Task instructions -
Repeat all of the material exactly, with no line missing.

[Start of section]

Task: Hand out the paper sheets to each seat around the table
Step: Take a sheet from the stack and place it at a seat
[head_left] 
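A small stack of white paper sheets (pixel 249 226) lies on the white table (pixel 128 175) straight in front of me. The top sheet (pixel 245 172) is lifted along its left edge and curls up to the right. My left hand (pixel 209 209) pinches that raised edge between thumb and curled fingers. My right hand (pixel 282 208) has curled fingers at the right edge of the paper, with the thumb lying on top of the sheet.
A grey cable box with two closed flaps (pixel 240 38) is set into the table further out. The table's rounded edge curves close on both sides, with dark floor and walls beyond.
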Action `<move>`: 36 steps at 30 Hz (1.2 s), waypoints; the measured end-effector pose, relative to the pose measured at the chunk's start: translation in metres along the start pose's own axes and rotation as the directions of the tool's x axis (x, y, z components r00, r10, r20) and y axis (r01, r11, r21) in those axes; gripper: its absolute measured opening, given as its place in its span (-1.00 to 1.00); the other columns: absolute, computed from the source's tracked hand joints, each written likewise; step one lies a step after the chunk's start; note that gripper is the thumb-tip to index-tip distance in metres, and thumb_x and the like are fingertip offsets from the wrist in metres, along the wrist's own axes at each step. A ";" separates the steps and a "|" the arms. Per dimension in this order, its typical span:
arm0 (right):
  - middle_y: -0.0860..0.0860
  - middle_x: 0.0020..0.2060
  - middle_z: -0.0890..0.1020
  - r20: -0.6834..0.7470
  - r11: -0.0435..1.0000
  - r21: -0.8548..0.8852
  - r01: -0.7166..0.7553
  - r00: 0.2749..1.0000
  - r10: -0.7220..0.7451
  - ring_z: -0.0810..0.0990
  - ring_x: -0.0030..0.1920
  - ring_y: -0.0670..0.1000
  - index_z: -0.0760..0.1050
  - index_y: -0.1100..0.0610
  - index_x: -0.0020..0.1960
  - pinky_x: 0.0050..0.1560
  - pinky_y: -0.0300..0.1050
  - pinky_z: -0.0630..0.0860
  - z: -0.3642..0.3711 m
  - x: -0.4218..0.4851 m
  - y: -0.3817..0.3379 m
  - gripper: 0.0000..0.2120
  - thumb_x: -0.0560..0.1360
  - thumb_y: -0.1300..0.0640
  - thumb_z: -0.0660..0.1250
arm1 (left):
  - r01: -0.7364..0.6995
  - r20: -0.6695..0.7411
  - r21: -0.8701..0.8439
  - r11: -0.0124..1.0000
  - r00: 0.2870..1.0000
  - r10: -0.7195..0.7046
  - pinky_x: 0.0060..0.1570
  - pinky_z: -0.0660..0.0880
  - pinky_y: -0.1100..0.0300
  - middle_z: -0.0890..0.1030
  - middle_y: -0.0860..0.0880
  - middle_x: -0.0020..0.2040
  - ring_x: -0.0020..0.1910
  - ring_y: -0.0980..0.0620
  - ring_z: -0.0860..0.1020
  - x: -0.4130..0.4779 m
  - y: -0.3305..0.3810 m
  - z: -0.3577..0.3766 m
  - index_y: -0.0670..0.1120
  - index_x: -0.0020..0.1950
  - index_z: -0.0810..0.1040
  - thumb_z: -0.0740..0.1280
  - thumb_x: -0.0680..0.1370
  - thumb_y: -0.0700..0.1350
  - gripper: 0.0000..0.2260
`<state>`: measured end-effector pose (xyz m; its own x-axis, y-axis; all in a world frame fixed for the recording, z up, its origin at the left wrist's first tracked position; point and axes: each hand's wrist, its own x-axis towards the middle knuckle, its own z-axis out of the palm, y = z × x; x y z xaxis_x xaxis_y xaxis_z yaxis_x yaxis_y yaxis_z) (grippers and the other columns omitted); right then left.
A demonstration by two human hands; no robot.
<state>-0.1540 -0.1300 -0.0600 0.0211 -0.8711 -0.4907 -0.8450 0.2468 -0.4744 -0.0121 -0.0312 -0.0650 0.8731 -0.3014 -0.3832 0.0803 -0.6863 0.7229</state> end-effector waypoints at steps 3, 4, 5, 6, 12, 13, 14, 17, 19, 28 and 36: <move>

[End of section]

Response box -
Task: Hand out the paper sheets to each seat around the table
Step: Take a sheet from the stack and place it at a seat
[head_left] 
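A small stack of white paper sheets (pixel 249 226) lies on the white table (pixel 128 175) straight in front of me. The top sheet (pixel 245 172) is lifted along its left edge and curls up to the right. My left hand (pixel 209 209) pinches that raised edge between thumb and curled fingers. My right hand (pixel 282 208) has curled fingers at the right edge of the paper, with the thumb lying on top of the sheet.
A grey cable box with two closed flaps (pixel 240 38) is set into the table further out. The table's rounded edge curves close on both sides, with dark floor and walls beyond.
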Action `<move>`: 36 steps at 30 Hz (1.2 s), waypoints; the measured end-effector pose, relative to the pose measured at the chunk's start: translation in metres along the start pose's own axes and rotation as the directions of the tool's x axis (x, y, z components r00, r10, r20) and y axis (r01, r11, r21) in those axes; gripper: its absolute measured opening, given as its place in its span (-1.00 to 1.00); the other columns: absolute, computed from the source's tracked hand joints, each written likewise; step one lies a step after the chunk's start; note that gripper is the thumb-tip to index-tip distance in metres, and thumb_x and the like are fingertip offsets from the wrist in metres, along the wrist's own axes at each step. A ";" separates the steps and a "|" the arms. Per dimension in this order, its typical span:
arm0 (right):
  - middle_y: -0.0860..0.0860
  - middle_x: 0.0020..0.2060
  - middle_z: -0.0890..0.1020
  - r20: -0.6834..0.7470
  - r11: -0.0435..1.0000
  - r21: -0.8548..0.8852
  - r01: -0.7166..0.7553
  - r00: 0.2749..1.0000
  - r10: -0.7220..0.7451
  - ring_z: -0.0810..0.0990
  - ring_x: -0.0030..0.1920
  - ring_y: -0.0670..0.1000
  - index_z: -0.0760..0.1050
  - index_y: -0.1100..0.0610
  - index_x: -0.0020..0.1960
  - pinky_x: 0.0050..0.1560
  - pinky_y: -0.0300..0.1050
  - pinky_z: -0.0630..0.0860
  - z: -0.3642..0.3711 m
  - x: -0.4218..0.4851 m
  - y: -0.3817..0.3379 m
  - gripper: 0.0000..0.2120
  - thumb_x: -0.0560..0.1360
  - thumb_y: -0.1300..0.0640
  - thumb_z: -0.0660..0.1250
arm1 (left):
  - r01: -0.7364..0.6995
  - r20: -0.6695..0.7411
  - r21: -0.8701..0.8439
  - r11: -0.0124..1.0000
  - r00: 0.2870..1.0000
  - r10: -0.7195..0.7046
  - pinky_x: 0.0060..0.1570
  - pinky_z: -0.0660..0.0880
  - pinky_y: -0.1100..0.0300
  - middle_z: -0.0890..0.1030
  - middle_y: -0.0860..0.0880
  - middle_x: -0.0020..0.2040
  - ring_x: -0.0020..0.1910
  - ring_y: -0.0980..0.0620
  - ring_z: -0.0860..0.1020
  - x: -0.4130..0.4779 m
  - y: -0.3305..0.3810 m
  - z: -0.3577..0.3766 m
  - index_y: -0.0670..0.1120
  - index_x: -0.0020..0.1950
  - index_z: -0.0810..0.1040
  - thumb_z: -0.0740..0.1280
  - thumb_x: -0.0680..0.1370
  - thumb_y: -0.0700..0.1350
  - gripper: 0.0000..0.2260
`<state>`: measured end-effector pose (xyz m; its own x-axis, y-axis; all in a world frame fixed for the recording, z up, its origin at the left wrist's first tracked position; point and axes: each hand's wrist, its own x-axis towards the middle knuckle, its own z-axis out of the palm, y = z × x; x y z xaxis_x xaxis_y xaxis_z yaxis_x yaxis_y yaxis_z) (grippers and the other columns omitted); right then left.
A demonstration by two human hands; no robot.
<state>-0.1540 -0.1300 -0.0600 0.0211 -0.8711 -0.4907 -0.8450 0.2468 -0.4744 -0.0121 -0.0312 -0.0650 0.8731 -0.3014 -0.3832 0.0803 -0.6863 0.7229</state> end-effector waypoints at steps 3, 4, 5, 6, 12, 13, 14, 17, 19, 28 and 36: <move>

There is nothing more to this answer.